Collected material:

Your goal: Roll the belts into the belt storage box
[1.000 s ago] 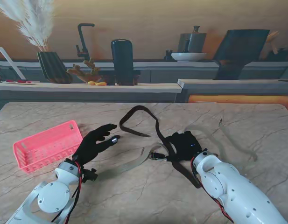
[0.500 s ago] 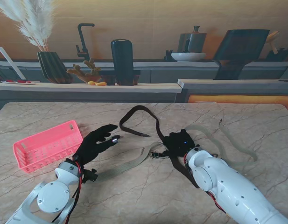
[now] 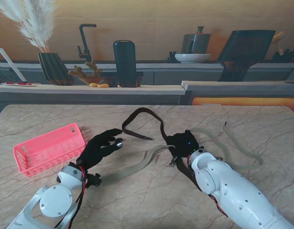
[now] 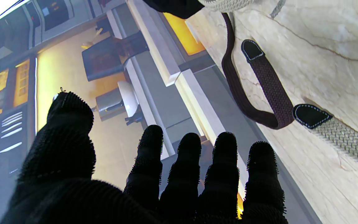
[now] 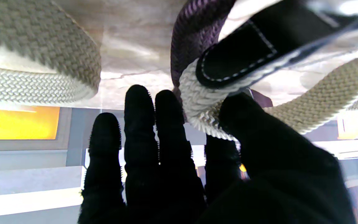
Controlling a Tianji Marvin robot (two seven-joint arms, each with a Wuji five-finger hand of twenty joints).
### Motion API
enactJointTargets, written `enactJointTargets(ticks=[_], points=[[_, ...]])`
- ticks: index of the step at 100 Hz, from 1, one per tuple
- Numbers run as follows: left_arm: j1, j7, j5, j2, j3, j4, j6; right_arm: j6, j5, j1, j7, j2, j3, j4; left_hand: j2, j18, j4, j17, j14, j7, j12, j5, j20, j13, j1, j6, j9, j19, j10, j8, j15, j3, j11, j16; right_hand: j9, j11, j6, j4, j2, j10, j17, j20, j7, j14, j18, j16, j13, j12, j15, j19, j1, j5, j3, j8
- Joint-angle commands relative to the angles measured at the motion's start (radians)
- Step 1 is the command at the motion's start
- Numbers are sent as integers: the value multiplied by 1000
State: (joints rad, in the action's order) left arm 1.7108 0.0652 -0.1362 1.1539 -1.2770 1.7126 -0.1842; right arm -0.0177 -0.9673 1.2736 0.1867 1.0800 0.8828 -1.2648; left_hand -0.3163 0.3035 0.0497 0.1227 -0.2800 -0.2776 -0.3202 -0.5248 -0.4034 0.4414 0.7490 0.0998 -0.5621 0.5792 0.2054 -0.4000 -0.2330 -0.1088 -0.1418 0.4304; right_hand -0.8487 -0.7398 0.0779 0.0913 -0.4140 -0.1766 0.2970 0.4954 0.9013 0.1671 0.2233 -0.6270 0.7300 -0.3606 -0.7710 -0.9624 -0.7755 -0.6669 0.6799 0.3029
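Counter (image 3: 261, 186): polished marble-look stone, beige w/ thin veins, smooth. Dark belt (image 4: 272, 93): woven braided cloth, matt, w/ smooth stitched leather-look tip. Beige belt (image 4: 346, 140): coarse braided webbing, matt, same black stitched tip. Basket (image 3: 46, 149): pink plastic mesh. Robot hands, left (image 3: 100, 145) & right (image 3: 183, 144): black knit glove cloth, fuzzy. Arm shells glossy white plastic.
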Motion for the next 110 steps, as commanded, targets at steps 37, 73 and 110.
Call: enactJointTargets(ticks=[37,73,110], points=[[-108,-25,115,23,138,-54,101,120,-111,67,142,-5,96,-113,54,-51,-18,-17,21,-8,-14,40,-11,-42,23,-23,41,73,-2,-8,-19,47,-26,15,-135,-11,237,41,50,78,11,-23,89,-55,-12,-16,58,6,-36,-43,-44,-36,36,44],[-194,29,200,61,188,-125,222,198,-156,97,310,3,136,-169,100,-164,-23,-87,79,-19,8,80,51,-169,41,24,158,52,-10,17,27,83,-48,-61,-111,14,298,37,86,132,-7,-51,97,-105,-18,15,37,17,25,-9,-37,13,29,75],[-239,-56,403,73,213,-171,250,263,-146,107,384,15,145,-202,94,-136,-23,-74,83,-23,39,38,71,-123,47,15,92,43,-24,33,12,110,-61,-93,-101,25,333,23,117,168,-14,-65,110,-144,-34,30,28,17,55,9,-36,53,-25,72]])
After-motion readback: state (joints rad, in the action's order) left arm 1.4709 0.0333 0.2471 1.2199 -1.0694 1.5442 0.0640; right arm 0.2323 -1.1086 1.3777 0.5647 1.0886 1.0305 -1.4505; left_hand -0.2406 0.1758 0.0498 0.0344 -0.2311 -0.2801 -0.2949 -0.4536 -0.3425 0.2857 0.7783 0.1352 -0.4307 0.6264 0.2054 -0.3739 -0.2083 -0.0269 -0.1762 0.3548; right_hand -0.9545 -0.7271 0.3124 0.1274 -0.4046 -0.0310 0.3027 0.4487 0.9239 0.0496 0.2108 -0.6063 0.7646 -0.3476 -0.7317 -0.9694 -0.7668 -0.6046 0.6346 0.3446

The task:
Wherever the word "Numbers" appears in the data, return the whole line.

Finished exercise:
- Numbers run as follows: left_arm: j1, j7, j5, j2, j3, j4, j6; right_arm: j6, j5, j1, j7, j2, j3, j4; left_hand: j2, j18, j4, j17, j14, j7, j12, j5, j20, j13, j1, j6, j9, j19, j10, j8, j15, j3, j11, j16; right_hand: j9, j11, j6, j4, j2, j10, j17, j20, j7, j14, j18, j16, j13, j12, j15, j19, j1, j5, j3, j8
- Numbers are sent as integers: the value multiplied by 1000

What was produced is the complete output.